Task description: For the copy, please give all of the data again exactly and leave the pictures out.

The data:
• • • • •

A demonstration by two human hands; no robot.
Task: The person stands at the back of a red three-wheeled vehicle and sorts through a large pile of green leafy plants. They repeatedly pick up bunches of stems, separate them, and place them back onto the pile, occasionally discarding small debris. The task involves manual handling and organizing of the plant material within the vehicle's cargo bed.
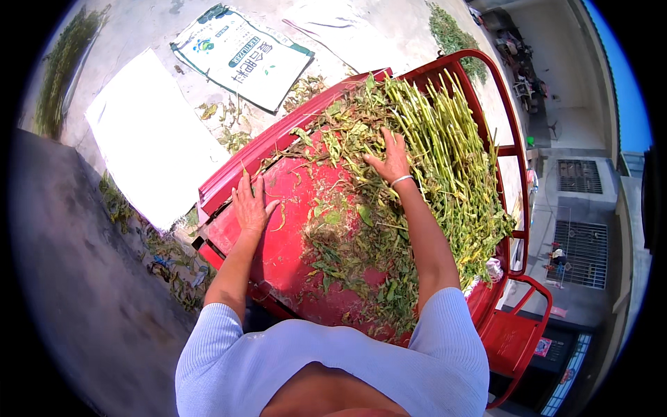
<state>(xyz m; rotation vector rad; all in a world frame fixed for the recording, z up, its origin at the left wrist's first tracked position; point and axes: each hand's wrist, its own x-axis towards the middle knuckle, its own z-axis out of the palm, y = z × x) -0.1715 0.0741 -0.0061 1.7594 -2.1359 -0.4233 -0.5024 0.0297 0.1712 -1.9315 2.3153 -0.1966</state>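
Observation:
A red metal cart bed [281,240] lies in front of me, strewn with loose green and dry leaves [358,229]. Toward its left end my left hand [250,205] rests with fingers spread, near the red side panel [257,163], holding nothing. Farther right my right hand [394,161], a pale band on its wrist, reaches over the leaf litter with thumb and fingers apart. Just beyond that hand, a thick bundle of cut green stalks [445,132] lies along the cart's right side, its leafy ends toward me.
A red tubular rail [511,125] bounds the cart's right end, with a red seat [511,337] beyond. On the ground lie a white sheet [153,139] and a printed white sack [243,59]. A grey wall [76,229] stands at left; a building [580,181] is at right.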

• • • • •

Exercise response:
A demonstration by two human hands; no robot.
Task: The person stands at the back of a red three-wheeled vehicle and sorts through a large pile of green leafy plants. They repeatedly pick up bunches of stems, separate them, and place them back onto the pile, occasionally discarding small debris. The task involves manual handling and organizing of the plant material within the vehicle's cargo bed.
<state>(xyz m; rotation vector rad; all in a world frame fixed for the recording, z up, its origin at the left wrist's first tracked position; point and axes: each hand's wrist, its own x-axis towards the middle knuckle, its own z-axis out of the palm, y = z × x) -0.1715 0.0741 -0.0061 1.7594 -2.1359 -0.4233 -0.5024 0.0297 0.1712 -1.9315 2.3153 -0.1966</state>
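Observation:
A red metal cart bed [281,240] lies in front of me, strewn with loose green and dry leaves [358,229]. Toward its left end my left hand [250,205] rests with fingers spread, near the red side panel [257,163], holding nothing. Farther right my right hand [394,161], a pale band on its wrist, reaches over the leaf litter with thumb and fingers apart. Just beyond that hand, a thick bundle of cut green stalks [445,132] lies along the cart's right side, its leafy ends toward me.
A red tubular rail [511,125] bounds the cart's right end, with a red seat [511,337] beyond. On the ground lie a white sheet [153,139] and a printed white sack [243,59]. A grey wall [76,229] stands at left; a building [580,181] is at right.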

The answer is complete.